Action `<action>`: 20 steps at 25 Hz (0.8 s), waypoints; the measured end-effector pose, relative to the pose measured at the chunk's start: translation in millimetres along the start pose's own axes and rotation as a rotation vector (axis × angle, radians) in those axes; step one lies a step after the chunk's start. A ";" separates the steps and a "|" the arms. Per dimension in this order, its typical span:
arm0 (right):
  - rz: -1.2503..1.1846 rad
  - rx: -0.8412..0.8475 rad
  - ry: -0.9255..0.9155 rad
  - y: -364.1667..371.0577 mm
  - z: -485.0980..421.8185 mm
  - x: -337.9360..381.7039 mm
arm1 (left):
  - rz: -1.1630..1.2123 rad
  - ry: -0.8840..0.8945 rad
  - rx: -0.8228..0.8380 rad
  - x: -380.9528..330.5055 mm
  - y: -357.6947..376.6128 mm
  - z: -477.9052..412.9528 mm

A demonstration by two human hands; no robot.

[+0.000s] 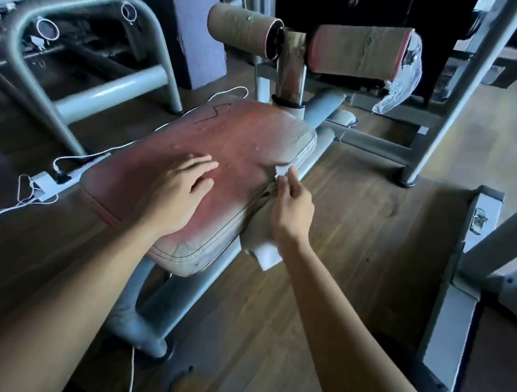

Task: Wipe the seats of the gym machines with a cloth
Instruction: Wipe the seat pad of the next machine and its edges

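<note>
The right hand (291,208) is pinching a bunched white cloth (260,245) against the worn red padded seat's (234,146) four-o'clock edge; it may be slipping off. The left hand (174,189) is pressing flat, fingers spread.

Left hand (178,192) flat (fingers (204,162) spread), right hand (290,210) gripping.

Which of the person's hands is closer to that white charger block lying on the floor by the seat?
The left hand. It lies flat on the red seat, toward the side where the charger block sits. The right hand holds the cloth at the seat's opposite edge, farther away.
</note>
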State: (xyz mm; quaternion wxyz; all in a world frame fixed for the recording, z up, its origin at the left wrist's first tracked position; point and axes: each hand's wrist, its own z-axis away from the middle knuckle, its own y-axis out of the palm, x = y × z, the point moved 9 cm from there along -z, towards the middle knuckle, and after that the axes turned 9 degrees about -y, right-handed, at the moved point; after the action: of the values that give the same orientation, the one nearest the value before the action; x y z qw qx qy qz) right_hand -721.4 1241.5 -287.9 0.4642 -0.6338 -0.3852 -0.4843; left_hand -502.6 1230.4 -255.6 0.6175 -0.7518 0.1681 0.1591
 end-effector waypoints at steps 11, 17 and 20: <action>-0.018 0.051 -0.042 16.7 3.7 -15.1 | -0.032 -0.064 -0.026 -6.8 -7.8 3.1; -0.015 0.084 -0.120 23.5 25.7 -12.4 | -0.042 -0.069 -0.032 -9.9 -8.7 5.1; 0.001 0.034 -0.053 13.4 -6.6 -15.2 | -0.010 -0.065 -0.032 -6.2 -6.9 3.9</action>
State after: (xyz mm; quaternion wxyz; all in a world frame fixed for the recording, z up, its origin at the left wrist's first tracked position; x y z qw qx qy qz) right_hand -714.1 1230.9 -304.9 0.4648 -0.6385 -0.4054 -0.4604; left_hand -505.1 1235.8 -247.5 0.6114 -0.7568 0.1415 0.1831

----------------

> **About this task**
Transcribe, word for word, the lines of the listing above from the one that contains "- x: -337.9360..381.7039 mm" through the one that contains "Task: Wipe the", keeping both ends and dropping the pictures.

> **Task answer**
  - x: -337.9360..381.7039 mm
arm1 (left):
  - rz: -1.1630..1.2123 rad
  - ry: -0.8840..0.8945 rad
  - rx: -0.8228..0.8380 rad
  - x: -380.9528..330.5055 mm
  - y: -357.6947..376.6128 mm
  - z: -477.9052..412.9528 mm

A demonstration by two human hands; no robot.

[+0.000s] 

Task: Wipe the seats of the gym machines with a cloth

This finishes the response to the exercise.